Last week, Recurrent Ventures sold the home division of its portfolio—Dwell, Domino, and Business of Home, along with PopSci—to Ziff Davis for an undisclosed sum, whose value one source estimated at below $20 million. Following the spin-off, Recurrent is positioned to focus on its two strongest verticals, auto and military, and has a slate of new programming set to premiere across streaming platforms throughout the year.
This interview has been edited.
Mark Stenberg: The Ziff Davis deal closed earlier this month. What does it unlock for Recurrent, and how would you characterize the company today versus a couple of years ago?
Andrew Perlman: We get time and focus. The home assets are amazing and I love that team, but we almost had two separate businesses within Recurrent. Those home assets and PopSci are a different demographic than auto and military, and the themes we’ve been pushing—events, video, the connective tissue between them—we didn’t have across both groups. The portfolio now is really male-focused, with a clear throughline in the way the sites are publishing and in our advertiser base. Most of our sites are publishing between 10 and 20 articles per day, and all of them are publishing on the open web but also in video.
Mark: You’ve said expertise matters more than scale in media right now. What does that change about how you operate?

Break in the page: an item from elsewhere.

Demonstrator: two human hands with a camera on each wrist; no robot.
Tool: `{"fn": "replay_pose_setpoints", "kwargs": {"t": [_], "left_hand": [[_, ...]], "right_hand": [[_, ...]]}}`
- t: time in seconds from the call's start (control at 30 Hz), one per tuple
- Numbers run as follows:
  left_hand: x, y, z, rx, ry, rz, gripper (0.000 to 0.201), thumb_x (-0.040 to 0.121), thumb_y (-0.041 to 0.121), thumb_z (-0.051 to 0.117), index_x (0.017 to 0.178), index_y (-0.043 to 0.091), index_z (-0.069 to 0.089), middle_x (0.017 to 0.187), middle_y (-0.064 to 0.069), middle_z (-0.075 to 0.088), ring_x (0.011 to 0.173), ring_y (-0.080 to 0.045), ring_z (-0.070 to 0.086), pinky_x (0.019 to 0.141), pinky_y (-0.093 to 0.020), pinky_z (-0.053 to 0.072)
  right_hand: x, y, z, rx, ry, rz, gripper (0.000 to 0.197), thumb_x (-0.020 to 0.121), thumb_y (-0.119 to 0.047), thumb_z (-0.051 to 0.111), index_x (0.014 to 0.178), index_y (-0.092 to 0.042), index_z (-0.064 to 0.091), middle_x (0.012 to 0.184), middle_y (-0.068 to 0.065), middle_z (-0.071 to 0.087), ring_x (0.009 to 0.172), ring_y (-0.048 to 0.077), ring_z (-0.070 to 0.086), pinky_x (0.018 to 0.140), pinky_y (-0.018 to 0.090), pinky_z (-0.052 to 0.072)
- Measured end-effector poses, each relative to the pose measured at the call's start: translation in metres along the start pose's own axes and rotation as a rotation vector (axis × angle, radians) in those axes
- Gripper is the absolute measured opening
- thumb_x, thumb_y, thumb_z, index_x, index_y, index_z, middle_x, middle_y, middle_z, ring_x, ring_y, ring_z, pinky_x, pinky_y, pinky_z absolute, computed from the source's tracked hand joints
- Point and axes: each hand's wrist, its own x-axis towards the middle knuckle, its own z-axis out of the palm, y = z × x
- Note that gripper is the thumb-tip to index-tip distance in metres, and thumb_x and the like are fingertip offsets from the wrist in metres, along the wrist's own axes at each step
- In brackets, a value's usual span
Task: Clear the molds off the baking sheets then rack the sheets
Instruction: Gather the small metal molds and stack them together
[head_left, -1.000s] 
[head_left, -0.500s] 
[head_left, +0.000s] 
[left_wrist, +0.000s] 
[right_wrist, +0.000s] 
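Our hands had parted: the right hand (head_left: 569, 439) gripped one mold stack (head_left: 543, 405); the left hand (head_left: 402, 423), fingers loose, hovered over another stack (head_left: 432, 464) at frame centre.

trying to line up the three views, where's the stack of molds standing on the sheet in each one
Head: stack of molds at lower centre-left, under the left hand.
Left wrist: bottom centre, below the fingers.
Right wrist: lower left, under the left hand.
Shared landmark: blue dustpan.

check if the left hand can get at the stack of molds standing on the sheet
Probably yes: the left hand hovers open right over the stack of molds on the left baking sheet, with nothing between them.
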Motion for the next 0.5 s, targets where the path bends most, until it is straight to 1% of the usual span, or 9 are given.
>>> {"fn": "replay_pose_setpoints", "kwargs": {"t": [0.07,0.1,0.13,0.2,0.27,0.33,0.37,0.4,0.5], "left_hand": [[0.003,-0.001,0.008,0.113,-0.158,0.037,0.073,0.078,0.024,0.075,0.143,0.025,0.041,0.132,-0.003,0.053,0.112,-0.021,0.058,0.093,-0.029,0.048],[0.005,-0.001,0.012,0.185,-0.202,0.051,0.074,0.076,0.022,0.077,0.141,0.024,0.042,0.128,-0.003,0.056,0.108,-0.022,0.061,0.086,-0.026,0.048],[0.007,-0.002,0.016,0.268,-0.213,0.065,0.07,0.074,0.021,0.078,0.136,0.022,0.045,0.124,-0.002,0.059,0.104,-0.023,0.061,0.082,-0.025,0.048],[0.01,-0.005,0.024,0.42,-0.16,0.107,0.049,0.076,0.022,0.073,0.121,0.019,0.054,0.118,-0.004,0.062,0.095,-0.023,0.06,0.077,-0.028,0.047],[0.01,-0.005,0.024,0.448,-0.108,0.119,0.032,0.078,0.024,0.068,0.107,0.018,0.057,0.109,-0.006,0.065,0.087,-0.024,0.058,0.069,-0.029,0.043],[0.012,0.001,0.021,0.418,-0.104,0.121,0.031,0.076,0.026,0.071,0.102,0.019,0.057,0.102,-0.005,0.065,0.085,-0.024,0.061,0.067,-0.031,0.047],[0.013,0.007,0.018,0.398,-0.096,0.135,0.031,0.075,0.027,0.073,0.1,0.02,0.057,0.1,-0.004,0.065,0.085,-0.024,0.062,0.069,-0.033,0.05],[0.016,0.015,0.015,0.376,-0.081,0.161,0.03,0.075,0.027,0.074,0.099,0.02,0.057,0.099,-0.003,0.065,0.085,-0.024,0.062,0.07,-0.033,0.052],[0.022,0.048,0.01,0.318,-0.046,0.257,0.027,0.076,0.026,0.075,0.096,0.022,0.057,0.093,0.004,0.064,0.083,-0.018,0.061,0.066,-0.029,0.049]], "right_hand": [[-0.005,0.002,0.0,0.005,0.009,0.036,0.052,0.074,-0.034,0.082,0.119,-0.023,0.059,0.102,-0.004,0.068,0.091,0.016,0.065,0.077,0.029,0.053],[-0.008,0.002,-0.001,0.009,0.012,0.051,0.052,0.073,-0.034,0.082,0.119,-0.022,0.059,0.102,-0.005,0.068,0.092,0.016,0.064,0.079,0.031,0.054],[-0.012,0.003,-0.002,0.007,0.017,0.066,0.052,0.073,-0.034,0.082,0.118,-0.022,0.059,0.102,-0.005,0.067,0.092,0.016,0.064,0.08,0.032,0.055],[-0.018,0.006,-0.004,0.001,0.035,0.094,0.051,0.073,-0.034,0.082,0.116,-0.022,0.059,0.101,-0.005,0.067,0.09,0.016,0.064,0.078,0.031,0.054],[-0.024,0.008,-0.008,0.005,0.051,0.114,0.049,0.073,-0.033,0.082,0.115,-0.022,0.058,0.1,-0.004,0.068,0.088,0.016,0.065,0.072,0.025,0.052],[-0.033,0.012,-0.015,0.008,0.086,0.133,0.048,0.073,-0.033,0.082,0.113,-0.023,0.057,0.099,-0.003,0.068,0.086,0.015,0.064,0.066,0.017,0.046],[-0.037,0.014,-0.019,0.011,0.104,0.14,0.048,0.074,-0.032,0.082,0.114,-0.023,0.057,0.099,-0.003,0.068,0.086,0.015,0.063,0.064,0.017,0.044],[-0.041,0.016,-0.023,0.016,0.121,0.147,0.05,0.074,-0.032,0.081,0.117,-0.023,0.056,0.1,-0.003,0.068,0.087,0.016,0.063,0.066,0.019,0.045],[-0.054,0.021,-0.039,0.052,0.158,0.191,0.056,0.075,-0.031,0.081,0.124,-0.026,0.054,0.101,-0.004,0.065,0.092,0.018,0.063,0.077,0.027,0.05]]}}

Andrew: We see it in our military vertical, which is growing like crazy. It used to be only endemics, but non-endemics like BMW and Starbucks know that if they want to reach that audience, they have to reach it through authentic channels. If you’re in media, you can’t run a website business like you used to. As search goes down, loyalty matters and you have to look at multiple points of monetization. Our four points are video, licensing, experiential, and AI. We focus on those as opposed to broad programmatic scale.
Mark: Declining traffic has been another body blow to publishers’ affiliate businesses, which used to be a core part of your business but is less so now. What changed?
Andrew: It’s not just traffic patterns. Amazon halved the affiliate rates across the publisher ecosystem between six and eight weeks ago, which we saw coming. There’s also been a move away from search. Look at the layout of the Google homepage. Now you get AI overlays, Google Shopping results, sponsored results, and then the organic results. The business of converting organic search to affiliate has gotten super challenging. We’ve instead focused on people who are literally coming to our URL, producing great content, getting in their inboxes.
Mark: Video has become a major line item for Recurrent. What does that business look like, and why did you choose to invest in it?
Andrew: On the video front, we’re at different levels of maturity across the brands. Donut, which started on YouTube, is at an inflection point where it’s now big enough to go beyond the platform. It has a FAST channel on Samsung TV+, and we’re co-producing exclusive content for three separate streaming platforms this year. Video is where the audience is now, and it creates a different kind of connection than text-based content, one that lets you move audiences to engage in live events.
Mark: How are you thinking about M&A from here?
Andrew: We are looking at it, but we’re not going to branch outside the verticals where we have a right to win. The things that pique our interest are smaller-scale events that we can use our audience to scale, and things in the creator universe. We would never buy an individual creator channel. Donut was unique in that it had a cast, so we don’t want to be too reliant on any one face. We might also look to acquire things to scale our production ability.